Combined with other advanced technologies including Changan’s own new Intelligent Compound Combustion System (ICCS), FlexDI has reduced the fuel consumption of Changan’s existing D20 four-cylinder engine by up to 40 per cent, while increasing torque output by 10 per cent.
Orbital says recent Changan testing on the ICCS engine revealed a fuel consumption reduction of more than 27 per cent at a typical part-load engine speed of 2000rpm, and by more than 40 per cent at idle.
Orbital’s project manager for Changan engine development program, Nick Coplin, said the low-pressure air-assisted FlexDI system differs significantly from conventional direct-injection petrol systems.
“Conventional direct-injection systems inject fuel at extremely high pressure in order to achieve the small fuel droplet size needed to improve efficiency and reduce particulate emissions,” he said in a May 9 press release.
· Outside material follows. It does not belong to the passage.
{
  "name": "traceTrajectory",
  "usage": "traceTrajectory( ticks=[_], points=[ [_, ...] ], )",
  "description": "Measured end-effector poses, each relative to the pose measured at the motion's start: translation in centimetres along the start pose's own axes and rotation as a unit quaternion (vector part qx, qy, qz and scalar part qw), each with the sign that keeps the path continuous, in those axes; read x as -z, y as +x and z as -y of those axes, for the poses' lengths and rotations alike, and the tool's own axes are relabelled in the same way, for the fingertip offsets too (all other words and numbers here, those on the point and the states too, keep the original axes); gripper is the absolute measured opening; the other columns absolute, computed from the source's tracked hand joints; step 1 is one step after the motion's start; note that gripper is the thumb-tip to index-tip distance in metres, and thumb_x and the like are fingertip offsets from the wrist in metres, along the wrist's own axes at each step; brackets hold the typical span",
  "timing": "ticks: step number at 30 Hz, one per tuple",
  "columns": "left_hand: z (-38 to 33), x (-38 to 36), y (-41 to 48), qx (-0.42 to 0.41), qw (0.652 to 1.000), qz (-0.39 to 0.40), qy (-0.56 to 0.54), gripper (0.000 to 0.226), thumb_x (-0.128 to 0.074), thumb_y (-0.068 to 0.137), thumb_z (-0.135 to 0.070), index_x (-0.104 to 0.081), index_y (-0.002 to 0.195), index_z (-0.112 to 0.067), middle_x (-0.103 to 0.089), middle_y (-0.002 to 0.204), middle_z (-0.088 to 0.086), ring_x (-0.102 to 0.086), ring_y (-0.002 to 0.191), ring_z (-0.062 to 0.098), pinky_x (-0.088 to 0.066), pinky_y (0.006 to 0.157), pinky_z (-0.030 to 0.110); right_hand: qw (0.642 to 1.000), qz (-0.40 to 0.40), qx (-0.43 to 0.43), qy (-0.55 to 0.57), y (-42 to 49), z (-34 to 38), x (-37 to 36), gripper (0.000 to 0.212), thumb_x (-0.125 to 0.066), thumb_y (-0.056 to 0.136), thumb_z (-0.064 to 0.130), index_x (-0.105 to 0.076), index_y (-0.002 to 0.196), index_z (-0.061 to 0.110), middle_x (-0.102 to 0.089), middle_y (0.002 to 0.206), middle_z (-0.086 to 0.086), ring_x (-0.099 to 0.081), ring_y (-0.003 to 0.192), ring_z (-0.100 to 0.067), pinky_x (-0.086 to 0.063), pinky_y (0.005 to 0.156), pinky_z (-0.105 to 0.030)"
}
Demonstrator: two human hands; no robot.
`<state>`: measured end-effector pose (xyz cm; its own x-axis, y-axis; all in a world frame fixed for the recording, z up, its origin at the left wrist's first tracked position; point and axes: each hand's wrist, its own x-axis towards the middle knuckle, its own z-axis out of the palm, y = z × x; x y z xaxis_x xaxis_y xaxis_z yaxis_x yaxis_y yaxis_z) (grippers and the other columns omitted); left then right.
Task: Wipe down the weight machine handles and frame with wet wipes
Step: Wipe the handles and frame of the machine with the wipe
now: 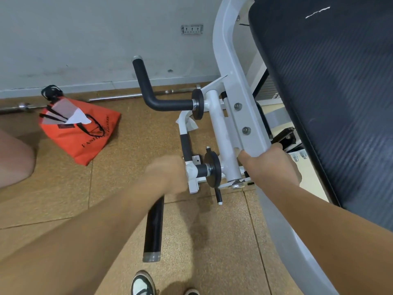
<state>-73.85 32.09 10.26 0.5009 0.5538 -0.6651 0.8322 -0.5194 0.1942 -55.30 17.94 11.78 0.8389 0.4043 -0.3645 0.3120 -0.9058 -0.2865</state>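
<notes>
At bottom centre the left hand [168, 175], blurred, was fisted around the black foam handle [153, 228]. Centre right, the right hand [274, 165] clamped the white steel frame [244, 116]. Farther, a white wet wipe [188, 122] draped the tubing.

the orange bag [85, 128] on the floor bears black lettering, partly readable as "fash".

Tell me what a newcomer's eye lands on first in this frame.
Probably the orange bag on the cork-coloured floor at left, the brightest thing in view. Next, the two bare arms reaching in from below: the left hand blurred at the white joint of the lower black handle, the right hand on the white frame. The big black pad fills the right side.
</notes>
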Motion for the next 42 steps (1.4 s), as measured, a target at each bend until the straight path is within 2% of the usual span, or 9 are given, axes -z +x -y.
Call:
traceTrajectory(
  ticks=[4,8,11,17,21,24,29,35,42],
  points=[
    [2.3,1.4,0.8,-0.032,0.919,0.256,-0.298,0.037,-0.09,0.073,-0.035,-0.059,0.056,-0.023,-0.05,0.06,0.003,-0.048,0.049,0.014,-0.047,0.075,0.031,1.0,-0.007,-0.002,0.001,-0.2,0.1,0.1,0.066,-0.065,0.086,0.072,-0.045,0.113,0.015,-0.061,0.089,0.0,-0.064,0.085,-0.029,-0.052,0.074,-0.041],
    [1.2,-1.1,-0.6,0.033,0.994,-0.023,-0.105,0.013,-0.074,0.082,-0.018,-0.063,0.083,-0.014,-0.06,0.075,0.003,-0.058,0.065,0.019,-0.047,0.062,0.032,1.0,-0.008,0.0,0.006,-0.3,0.2,0.2,0.067,-0.065,0.086,0.071,-0.046,0.114,0.014,-0.058,0.087,0.001,-0.062,0.085,-0.029,-0.051,0.074,-0.041],
    [-0.7,-3.8,-4.3,0.059,0.978,-0.18,0.089,0.043,-0.068,0.084,-0.004,-0.043,0.116,-0.014,-0.049,0.107,0.006,-0.056,0.094,0.024,-0.045,0.063,0.032,1.0,-0.006,-0.001,0.006,-0.4,0.2,0.2,0.069,-0.065,0.086,0.072,-0.047,0.117,0.013,-0.059,0.089,0.0,-0.063,0.086,-0.029,-0.052,0.075,-0.041],
    [1.7,-1.5,-1.7,0.037,0.985,-0.045,-0.163,0.029,-0.075,0.076,-0.023,-0.062,0.099,-0.01,-0.065,0.085,0.003,-0.063,0.072,0.022,-0.057,0.065,0.035,1.0,-0.006,0.002,0.003,-0.3,0.2,0.2,0.067,-0.064,0.085,0.072,-0.047,0.115,0.015,-0.062,0.092,-0.002,-0.064,0.086,-0.029,-0.053,0.075,-0.041],
    [2.8,-0.5,-1.7,0.074,0.904,0.066,-0.416,0.056,-0.097,0.059,-0.032,-0.071,0.103,-0.009,-0.067,0.067,0.0,-0.059,0.051,0.015,-0.059,0.08,0.031,1.0,-0.01,0.004,-0.002,-0.3,0.2,0.1,0.066,-0.064,0.086,0.071,-0.042,0.112,0.014,-0.058,0.087,-0.001,-0.062,0.085,-0.029,-0.051,0.074,-0.041],
    [1.4,-3.3,-4.6,0.123,0.931,-0.13,-0.318,0.027,-0.076,0.082,-0.011,-0.054,0.097,-0.014,-0.071,0.087,0.006,-0.067,0.066,0.02,-0.055,0.059,0.032,1.0,-0.005,0.005,-0.005,-0.5,0.2,0.3,0.066,-0.064,0.087,0.07,-0.039,0.111,0.014,-0.057,0.087,-0.002,-0.062,0.087,-0.031,-0.049,0.073,-0.041],
    [0.5,-8.0,-10.1,0.124,0.964,-0.182,-0.148,0.102,-0.068,0.08,0.003,-0.004,0.157,-0.014,-0.047,0.137,0.009,-0.067,0.092,0.023,-0.044,0.061,0.026,1.0,-0.009,0.005,-0.009,-0.4,0.2,0.2,0.067,-0.064,0.087,0.069,-0.042,0.112,0.011,-0.059,0.09,-0.006,-0.062,0.087,-0.032,-0.049,0.072,-0.04],
    [1.9,-5.4,-6.1,0.156,0.841,-0.127,-0.503,0.01,-0.064,0.086,-0.004,-0.061,0.095,-0.008,-0.063,0.071,0.015,-0.055,0.046,0.022,-0.047,0.041,0.028,1.0,-0.014,0.009,0.007,-1.0,0.6,0.4,0.067,-0.065,0.085,0.065,-0.049,0.117,0.009,-0.063,0.096,-0.007,-0.063,0.088,-0.031,-0.054,0.078,-0.043],
    [0.4,-10.2,-13.2,0.144,0.935,-0.212,-0.244,0.059,-0.054,0.089,0.0,-0.026,0.139,-0.015,-0.063,0.1,0.006,-0.063,0.074,0.024,-0.035,0.048,0.03,1.0,-0.007,0.016,0.019,-1.5,0.5,1.0,0.058,-0.067,0.088,0.061,-0.041,0.109,0.013,-0.056,0.088,0.001,-0.057,0.078,-0.022,-0.048,0.076,-0.039]
  ],
)
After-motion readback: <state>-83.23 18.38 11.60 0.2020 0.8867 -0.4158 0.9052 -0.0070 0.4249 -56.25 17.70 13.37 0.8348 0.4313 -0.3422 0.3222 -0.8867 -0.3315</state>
“Orbital's FlexDI overcomes these issues by injecting the fuel at comparatively low pressure and utilising air pressure to atomise the mixture as it is delivered to the combustion chamber.”
Apart from Orbital’s FlexDI system, Changan’s ICCS engine concept incorporates the latest low-friction components, plus variable valve timing, variable valve lift and exhaust gas recirculation.
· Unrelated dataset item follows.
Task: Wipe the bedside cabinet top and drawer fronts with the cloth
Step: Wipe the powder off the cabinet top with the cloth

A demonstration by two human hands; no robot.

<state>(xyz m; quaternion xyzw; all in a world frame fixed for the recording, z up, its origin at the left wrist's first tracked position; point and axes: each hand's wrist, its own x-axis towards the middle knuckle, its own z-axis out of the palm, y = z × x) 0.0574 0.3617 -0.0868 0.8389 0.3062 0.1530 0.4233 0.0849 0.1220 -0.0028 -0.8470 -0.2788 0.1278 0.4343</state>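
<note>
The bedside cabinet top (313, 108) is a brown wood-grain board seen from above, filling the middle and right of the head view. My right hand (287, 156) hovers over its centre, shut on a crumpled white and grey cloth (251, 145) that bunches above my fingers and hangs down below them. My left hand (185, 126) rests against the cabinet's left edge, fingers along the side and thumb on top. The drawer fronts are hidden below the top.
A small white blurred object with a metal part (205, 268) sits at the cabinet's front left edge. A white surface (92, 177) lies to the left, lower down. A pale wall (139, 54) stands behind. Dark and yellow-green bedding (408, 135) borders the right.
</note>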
While Orbital branched into liquid-injection LPG technology when it acquired the LPG operations of Boral group – and partnered with established LPG players Vialle and Continental – in 2009, it continues to develop other engine technologies for both local and global manufacturers.
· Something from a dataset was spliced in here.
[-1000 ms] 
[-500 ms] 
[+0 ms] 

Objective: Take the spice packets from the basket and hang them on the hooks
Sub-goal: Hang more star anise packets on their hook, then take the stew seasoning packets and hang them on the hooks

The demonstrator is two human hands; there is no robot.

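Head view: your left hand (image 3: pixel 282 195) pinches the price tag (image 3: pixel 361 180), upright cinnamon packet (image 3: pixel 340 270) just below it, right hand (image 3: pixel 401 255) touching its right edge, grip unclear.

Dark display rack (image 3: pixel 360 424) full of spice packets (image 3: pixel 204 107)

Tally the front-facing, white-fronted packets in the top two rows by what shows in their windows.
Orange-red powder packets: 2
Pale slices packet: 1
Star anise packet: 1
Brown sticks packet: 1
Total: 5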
As we reported in March last year, Orbital applied its FlexDI system to Changan’s four-cylinder engine with the aid of a $440,413 grant from the federal government’s now-defunct Green Car Innovation Fund.
It followed the announcement of the Changan deal in May 2009, when Orbital invested $2.4 million in an 18-month proof-of-concept development contract to fit its Australian-designed DI system to Changan’s current petrol engine family at its Perth engineering centre.
Orbital’s integrated FlexDI ignition/injection system was previously seen on the variable-compression two-stroke Omnivore research engine from Lotus, and has been used in outboard marine, motorcycle and ATV engine applications since 2000.
In its Changan application, FlexDI aims to deliver best-in-class fuel consumption while meeting Euro 4 emissions standards, but is adaptable to suit almost all alternative fuels, including hydrogen.
“The Orbital FlexDI system, in tandem with other advanced engine technologies embedded in the ICCS engine, has the potential to provide best-in-class fuel consumption,” said the supervisor of Changan’s ICCS project and vice-director of the Changan Auto Research Institute, Dr Zhan.
Orbital says that unlike direct-injection systems from other manufacturers, FlexDI does not require low-sulphur premium fuels, which add significantly to running costs and are not widely available in some developing markets.
“With FlexDI, a cleaner and more efficient combustion occurs without the need for higher quality fuels,” said Mr Coplin.
“Significant improvements in fuel consumption can still be achieved with FlexDI by using lean-burn in combination with a three-way catalyst after-treatment approach.”
Orbital Corporation CEO Terry Stinson said his company looked forward to the continued success of its collaboration with Changan.
“Changan appear to be leading the way with advanced engine technology in China and Orbital is honoured to be part of the ICCS project,” he said.
Changan was established in 1996 and produces a range of passenger and commercial vehicles for the world’s largest automotive market. It was rated China’s fourth-biggest car-maker with 2.38 million vehicles in 2010, behind SAIC, Dongfeng and FAW.